Covid-19: intellectual property a barrier to vaccine distribution?
À l’heure où le virus continue de se répandre en France malgré le (re)confinement, les laboratoires américains Pfizer et BioNtech annoncent la découverte d’un vaccin fonctionnant dans 90% des cas. La distribution de ce nouveau vaccin pourrait cependant être freiné par la propriété intellectuelle si les autorités publiques n’agissent pas à temps.
La lueur d’espoir : le BNR162b2
Cette lueur d’espoir provient du « BNT162b2 », vaccin à ARNm de pointe déjà célébré par le PDG de Pfizer, Albert Bourla, comme « une étape critique dans le programme de développement de vaccins [de la société] à un moment où le monde en a le plus besoin ».
Mais en quoi consiste précisément cette « étape critique » ? C’est un vaccin fondé sur la technique de l’ARN messager, qui met l’organisme à contribution en lui indiquant comment se défendre face au virus. On injecte dans l’organisme des brins d’instructions génétiques appelées ARN messager, c’est-à-dire que la molécule indique à nos cellules ce qu’il faut fabriquer. L’ARN messager du vaccin s’insère dans les cellules puis prend leur contrôle pour leur faire fabriquer un antigène spécifique du coronavirus : en l’occurrence la «spicule» du coronavirus, sa pointe qui se situe à sa surface et lui permet de s’attacher aux cellules humaines pour les pénétrer. Cette pointe, qui est en elle-même inoffensive, sera ensuite détectée par le système immunitaire qui va produire des anticorps, et ces anticorps vont rester, montant la garde pendant une certaine durée, encore indéterminée.
La propriété intellectuelle : un frein au développement du vaccin?
Quid de la propriété intellectuelle dans tout ça ? Depuis plusieurs mois certains experts ont tenté d’alerter les pouvoirs publics, comme l’Institut de Boufflers en France, ou les représentants de l’Afrique du Sud à l’OMC. Sans succès. Pourtant le problème est de taille. Le BNT162b2 en est une preuve supplémentaire.
D’abord, la société Allele soutient que le vaccin de Pfizer et BioNtech contrefait son patent de biotechnologie relatif à une protéine fluorescente mNeonGreen. Cela étant, le breveté semble uniquement rechercher l’obtention d’une redevance raisonnable. On ne peut toutefois pas exclure que cette prétention et peut-être d’autres freinent le développement du vaccin.

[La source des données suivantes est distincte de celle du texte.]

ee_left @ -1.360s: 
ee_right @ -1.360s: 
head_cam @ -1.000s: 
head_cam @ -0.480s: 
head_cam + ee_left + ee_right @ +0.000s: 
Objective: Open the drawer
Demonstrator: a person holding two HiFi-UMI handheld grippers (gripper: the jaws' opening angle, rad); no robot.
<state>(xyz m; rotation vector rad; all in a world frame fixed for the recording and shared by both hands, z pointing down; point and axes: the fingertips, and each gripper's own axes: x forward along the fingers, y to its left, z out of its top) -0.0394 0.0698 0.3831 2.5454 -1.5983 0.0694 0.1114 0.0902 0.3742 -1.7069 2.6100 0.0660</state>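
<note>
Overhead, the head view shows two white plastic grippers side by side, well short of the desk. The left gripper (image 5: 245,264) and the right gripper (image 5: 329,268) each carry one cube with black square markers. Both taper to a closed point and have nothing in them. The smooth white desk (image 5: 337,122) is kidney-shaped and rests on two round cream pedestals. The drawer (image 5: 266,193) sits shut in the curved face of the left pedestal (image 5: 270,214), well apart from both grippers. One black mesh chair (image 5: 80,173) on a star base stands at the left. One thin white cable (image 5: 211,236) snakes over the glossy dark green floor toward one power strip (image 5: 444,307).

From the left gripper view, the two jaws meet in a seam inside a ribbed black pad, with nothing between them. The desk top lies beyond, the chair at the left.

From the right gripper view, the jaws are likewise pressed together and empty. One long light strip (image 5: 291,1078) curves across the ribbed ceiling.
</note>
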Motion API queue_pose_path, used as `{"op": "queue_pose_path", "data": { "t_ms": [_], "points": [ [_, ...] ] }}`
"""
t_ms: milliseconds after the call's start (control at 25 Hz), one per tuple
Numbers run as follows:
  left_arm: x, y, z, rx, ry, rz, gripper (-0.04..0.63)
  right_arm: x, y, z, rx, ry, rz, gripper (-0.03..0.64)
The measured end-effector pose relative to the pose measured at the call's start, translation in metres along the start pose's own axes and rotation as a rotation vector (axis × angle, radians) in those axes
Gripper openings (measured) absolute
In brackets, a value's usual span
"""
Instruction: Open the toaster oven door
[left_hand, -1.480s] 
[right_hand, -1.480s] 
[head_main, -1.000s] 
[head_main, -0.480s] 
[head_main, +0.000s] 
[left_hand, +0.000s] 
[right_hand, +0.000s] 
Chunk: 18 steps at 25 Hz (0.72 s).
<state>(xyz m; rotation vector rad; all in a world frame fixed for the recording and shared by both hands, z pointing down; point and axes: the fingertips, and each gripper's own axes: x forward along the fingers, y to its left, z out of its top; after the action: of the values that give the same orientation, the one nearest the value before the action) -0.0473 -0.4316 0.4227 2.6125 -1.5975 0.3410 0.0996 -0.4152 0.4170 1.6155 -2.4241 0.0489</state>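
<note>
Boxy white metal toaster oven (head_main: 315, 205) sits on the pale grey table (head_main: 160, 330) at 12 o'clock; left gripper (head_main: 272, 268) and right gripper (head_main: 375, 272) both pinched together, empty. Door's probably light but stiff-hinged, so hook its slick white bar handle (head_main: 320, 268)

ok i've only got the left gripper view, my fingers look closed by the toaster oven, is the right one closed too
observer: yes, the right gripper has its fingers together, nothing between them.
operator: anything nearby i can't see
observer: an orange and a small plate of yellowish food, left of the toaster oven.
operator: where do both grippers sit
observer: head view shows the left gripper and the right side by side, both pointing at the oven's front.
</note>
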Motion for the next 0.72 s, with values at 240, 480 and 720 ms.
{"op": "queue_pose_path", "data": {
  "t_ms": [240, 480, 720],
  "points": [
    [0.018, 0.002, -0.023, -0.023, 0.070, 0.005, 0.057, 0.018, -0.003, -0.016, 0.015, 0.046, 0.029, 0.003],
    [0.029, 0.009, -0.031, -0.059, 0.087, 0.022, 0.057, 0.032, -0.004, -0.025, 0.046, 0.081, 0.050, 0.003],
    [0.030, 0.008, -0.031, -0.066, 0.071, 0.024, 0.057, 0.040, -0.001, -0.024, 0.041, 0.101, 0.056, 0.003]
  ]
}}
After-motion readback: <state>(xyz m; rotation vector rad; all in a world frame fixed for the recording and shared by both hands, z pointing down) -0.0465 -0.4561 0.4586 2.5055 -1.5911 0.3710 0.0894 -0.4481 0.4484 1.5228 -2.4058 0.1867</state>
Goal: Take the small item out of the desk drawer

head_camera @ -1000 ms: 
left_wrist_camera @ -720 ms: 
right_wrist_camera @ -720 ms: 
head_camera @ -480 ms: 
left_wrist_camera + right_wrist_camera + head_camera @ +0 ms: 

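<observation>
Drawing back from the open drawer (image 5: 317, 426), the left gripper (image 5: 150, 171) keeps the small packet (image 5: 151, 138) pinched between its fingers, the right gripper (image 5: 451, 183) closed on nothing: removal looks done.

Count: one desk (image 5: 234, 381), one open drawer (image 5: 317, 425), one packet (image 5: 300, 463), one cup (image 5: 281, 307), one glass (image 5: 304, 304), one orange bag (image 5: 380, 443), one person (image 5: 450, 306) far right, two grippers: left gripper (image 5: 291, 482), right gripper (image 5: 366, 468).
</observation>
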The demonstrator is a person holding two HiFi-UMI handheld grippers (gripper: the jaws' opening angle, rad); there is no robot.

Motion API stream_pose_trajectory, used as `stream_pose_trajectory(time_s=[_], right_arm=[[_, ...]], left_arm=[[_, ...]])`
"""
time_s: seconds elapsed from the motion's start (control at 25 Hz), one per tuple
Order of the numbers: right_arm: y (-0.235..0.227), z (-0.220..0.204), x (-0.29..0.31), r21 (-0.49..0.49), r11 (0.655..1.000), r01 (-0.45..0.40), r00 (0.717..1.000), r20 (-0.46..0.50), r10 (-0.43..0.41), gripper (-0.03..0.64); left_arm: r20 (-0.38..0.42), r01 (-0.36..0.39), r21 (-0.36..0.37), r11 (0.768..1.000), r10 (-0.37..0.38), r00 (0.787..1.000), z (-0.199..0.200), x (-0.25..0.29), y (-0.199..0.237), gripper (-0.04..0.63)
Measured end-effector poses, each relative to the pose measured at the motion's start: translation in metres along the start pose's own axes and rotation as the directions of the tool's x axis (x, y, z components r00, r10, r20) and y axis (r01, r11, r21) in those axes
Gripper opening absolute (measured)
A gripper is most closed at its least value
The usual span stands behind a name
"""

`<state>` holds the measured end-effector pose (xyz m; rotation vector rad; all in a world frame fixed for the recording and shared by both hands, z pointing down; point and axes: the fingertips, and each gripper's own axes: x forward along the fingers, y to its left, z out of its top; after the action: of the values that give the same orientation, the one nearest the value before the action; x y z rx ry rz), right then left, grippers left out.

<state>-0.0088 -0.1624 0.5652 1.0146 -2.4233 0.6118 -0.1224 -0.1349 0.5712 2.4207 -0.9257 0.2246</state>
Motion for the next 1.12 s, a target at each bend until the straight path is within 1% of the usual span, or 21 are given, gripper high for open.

Ensuite, le développement de l’ARN messager a impliqué l’utilisation d’une technique de plate-forme, objet d’un brevet ayant déjà été opposé par la société Arbutus Biopharma au laboratoire Moderna Therapeutics, qui développe également un des projets de vaccin contre la Covid-19 les plus aboutis au monde.
Enfin, et surtout, Pfizer et BioNtech vont sans doute rechercher à protéger leur découverte. Or, bien que les vaccins à ARNm soient généralement considérés faciles à obtenir, ce qui limite la protection par brevets, même si ceux-ci étaient absents de la partie (ce qui reste douteux), il n’en demeure pas moins que le transfert de savoir-faire propres à Pfizer et BioNtech serait sans doute nécessaire pour produire le BNT162b2. En outre, si l’État peut exiger la mise en place d’une licence d’office, pour assurer un accès aux brevets, cette procédure est très lourde et elle ne permet pas de contourner les exclusivités réglementaires.
Quoi qu’il en soit, Pfizer et BioNtech, contrairement à d’autres acteurs du secteur, comme par exemple AbbVie et Moderna Therapeutics, ne se sont pas engagés à donner accès gratuitement et sous certaines conditions à leur propriété intellectuelle liée au Covid-19.
Au stade où les recherches commencent à aboutir à des résultats, il est grand temps que le gouvernement français, qui prétend par ailleurs reconquérir la souveraineté pharmaceutique, se penche enfin sur ces questions de propriété intellectuelle, si on ne veut pas se retrouver face à une impasse qui rappellera l’imbroglio des masques du printemps dernier.